Acedia (Latinized from Greek  ἀκηδία (or ἀκήδεια) "carelessness", "negligence", "not wanting to do" from κῆδος kēdos "worry") is an expression of Christian spirituality and describes an attitude that "turns against worry, effort or effort "And reacts to it" with aversion, disgust or disgust ". The Catechism of the Catholic Church equates the acedia with spiritual indolence and compares it to what is now called depression .


Possible German synonyms for this would be disgust, boredom, indolence, discouragement, languor, aversion, melancholy - but of all these, the translation as “weariness” appears to be the most appropriate, since all other meanings resonate in it (cf. Cassian and Bunge).

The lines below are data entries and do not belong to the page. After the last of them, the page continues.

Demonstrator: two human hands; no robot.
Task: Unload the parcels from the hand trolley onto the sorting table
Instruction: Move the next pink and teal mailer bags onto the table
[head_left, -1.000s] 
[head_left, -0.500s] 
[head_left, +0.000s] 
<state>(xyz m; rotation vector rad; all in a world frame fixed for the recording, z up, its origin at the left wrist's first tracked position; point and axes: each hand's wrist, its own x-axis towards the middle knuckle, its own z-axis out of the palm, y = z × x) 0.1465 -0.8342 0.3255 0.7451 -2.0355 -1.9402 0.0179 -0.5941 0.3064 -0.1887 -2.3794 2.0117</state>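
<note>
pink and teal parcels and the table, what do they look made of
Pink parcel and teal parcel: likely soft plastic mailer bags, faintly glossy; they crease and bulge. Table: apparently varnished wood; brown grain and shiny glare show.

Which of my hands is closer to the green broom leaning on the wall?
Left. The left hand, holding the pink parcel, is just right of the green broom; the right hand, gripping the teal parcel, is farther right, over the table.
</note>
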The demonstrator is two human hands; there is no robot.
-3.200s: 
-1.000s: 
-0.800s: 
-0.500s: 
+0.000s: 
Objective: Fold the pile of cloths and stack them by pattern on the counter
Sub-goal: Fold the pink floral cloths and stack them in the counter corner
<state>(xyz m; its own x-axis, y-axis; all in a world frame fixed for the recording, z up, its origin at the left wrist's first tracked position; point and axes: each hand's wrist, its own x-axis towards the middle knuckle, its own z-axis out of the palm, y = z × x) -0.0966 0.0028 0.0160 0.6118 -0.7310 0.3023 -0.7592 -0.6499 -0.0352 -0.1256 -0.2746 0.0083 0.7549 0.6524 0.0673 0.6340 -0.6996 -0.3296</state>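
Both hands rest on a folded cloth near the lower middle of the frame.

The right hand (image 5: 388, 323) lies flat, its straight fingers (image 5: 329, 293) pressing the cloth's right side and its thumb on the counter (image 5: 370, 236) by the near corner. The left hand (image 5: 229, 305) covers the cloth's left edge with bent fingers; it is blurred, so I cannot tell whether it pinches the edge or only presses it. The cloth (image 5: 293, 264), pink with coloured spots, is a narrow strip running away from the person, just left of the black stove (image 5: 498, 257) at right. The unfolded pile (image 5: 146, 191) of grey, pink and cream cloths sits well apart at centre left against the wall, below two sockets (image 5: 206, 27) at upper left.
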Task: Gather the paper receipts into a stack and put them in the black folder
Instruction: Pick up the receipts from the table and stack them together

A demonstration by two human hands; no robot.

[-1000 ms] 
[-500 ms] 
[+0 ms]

The desert father Evagrios Pontikos equated the acedia with the ancient idea of ​​the midday demon (cf. Psalm 91.6: "Plague that rages at midday"). The hermits in the desert were exposed to heat, hunger, thirst, loneliness and monotony, and attributed their distress to this "demon". In his work "Praktikos" Evagrios writes about it:

“The demon of weariness, also known as the 'midday demon', is the most oppressive of all demons. He presses the monk around the fourth hour (10 a.m.) in the morning and surrounds his soul until about the eighth hour (2 p.m.). (Pr 12) "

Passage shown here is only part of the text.